When Martin was thirty-five, his supervisor on the custodial crew took an interest in him because both were from Nebraska, where the possibilities were endless. One night the supervisor invited him to go to a meeting with him.

Martin, who had never been invited anywhere, said yes, and by the end of the evening had become a follower of a man named Wing, whose new-age philosophies rang so strongly with him that he felt as if his heart had awakened for the first time. There were about sixty people in the group, all quiet and withdrawn like Martin.

Wing was a small man, about five feet two inches and even though he was only about forty, he was bent over and had a large bump on his back. He said that he had to bind his wings tightly around his body to avoid suspicion – this way people thought he was a harmless hunchback rather than a prophet, which was fine with him. He said people didn’t like to look at disabled people and no one paid attention to him in public. Martin admired Wing for his strength and his intelligence.

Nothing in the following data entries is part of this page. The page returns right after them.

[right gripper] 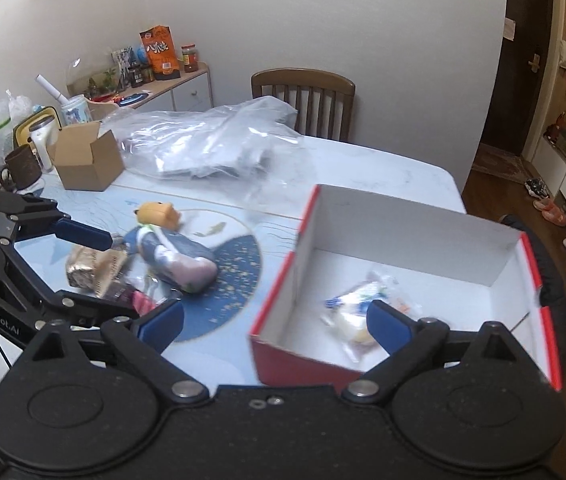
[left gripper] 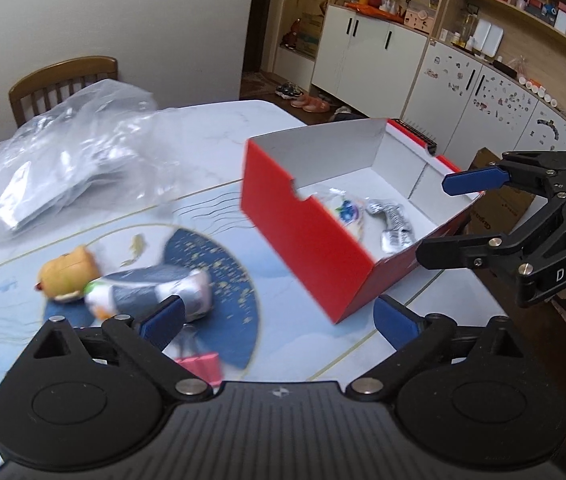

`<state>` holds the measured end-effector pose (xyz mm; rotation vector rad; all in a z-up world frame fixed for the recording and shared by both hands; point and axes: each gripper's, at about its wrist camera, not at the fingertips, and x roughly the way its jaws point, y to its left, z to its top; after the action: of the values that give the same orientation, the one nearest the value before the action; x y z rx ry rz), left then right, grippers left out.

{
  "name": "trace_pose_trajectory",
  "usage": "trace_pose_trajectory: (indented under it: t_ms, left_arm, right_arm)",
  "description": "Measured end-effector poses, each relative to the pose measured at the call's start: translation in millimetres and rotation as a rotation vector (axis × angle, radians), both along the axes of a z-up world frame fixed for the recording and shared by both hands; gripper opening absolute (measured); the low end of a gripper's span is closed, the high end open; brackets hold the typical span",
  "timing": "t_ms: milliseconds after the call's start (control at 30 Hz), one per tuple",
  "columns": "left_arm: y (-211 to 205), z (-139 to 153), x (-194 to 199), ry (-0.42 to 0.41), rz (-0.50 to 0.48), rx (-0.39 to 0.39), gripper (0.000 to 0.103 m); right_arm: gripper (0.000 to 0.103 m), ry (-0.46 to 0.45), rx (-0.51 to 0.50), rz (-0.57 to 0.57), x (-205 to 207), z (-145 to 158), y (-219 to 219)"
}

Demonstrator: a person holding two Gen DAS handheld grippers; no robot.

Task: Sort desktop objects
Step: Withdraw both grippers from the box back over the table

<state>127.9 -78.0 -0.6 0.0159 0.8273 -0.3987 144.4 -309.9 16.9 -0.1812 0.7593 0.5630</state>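
Right now you are holding both grippers tilted down over the table (left gripper: 219, 128). Your left gripper (left gripper: 279, 320) is gaping wide with nothing between its pads, hanging before the plush toy (left gripper: 151, 292). Your right gripper (right gripper: 275, 320) is likewise spread and empty, reaching over the near rim of the red box (right gripper: 295, 360). Wrapped packets (right gripper: 359, 312) are lying blurred inside it. Farther off, a clear plastic bag (right gripper: 219, 144) is hiding its contents.
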Motion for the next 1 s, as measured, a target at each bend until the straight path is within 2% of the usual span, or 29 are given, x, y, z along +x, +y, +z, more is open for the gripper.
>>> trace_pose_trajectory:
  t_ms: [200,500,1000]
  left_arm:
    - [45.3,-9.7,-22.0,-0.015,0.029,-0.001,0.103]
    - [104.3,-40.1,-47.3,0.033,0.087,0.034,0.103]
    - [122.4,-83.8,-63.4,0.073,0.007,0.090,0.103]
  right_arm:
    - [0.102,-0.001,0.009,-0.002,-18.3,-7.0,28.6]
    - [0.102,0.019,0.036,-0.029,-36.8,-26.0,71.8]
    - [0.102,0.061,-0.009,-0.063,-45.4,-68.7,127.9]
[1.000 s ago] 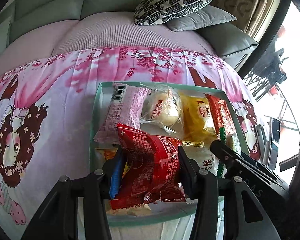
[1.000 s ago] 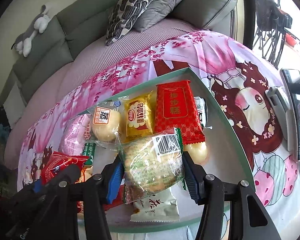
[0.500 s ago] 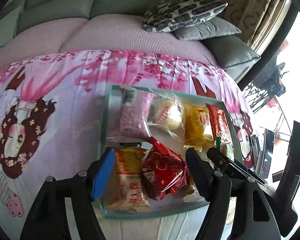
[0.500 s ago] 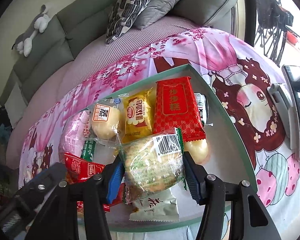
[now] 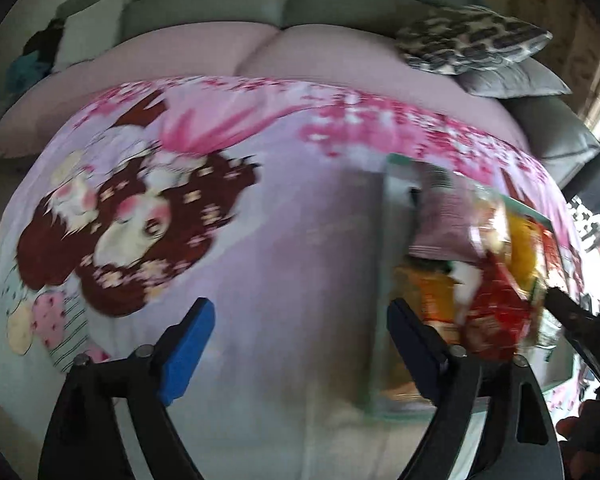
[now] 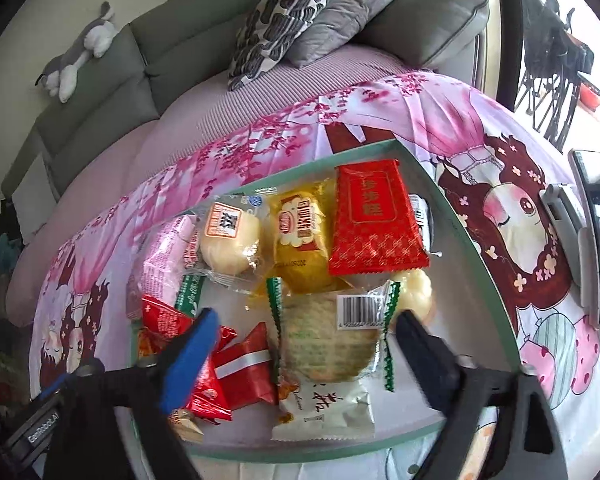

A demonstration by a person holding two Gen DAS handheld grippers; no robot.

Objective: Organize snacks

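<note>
A shallow green-rimmed tray (image 6: 456, 236) holds several snack packs: a red pack (image 6: 374, 226), a yellow bun pack (image 6: 300, 236), a round bun (image 6: 226, 240), a pink pack (image 6: 162, 256), and small red packs (image 6: 244, 368). My right gripper (image 6: 306, 354) is open above a green-edged cracker pack (image 6: 328, 340) lying in the tray. My left gripper (image 5: 300, 344) is open and empty over the pink cloth, left of the tray (image 5: 382, 248). The left wrist view is blurred; a red pack (image 5: 496, 312) lies in the tray there.
The tray sits on a pink cartoon-print cloth (image 6: 520, 208) over a table. A grey sofa (image 6: 112, 92) with patterned cushions (image 6: 284, 16) stands behind. A phone on a stand (image 6: 596, 224) is at the right edge. A plush toy (image 6: 80, 52) lies on the sofa back.
My left gripper let go of the red pack and swung left off the tray. My right gripper opened and released the cracker pack into the tray.
</note>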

Martin had always believed strongly in the presence of evil in the world around him. He could see it everywhere, especially in himself. It made him feel better to learn that he wasn’t the only one who was defiling the earth. Almost everyone was. From Wing, he learned that they would all pay the price, and Martin thought this was only right.

Wing sadly advised his flock that God had had enough. God had set a date to punish humanity for their abuse of each other and the earth. Martin couldn’t wait.

Wing was widely read in all kinds of spiritual philosophies and explained to the Wings, as the group members were called, that the Hopi Indians of the United States and the Maya Indians of Mexico and Central America both had prophesized that the world was going to end on a specific date, December 21, 2012. It was a miracle, he said, that these diverse groups, thousands of years ago, had come to the same conclusion. Wing said they had done this with science. That even four thousand years ago, these Indian tribes had men who were astronomers and mathematicians capable of building marvelous structures, buildings that could not be replicated by today’s architects. He said that the Maya built huge pyramids, the bases of which covered over a mile square, and that each stone was perfect and meaningful. Wing said that since there were no boulders in their part of the world, they had to rely on help from afar, from deep space.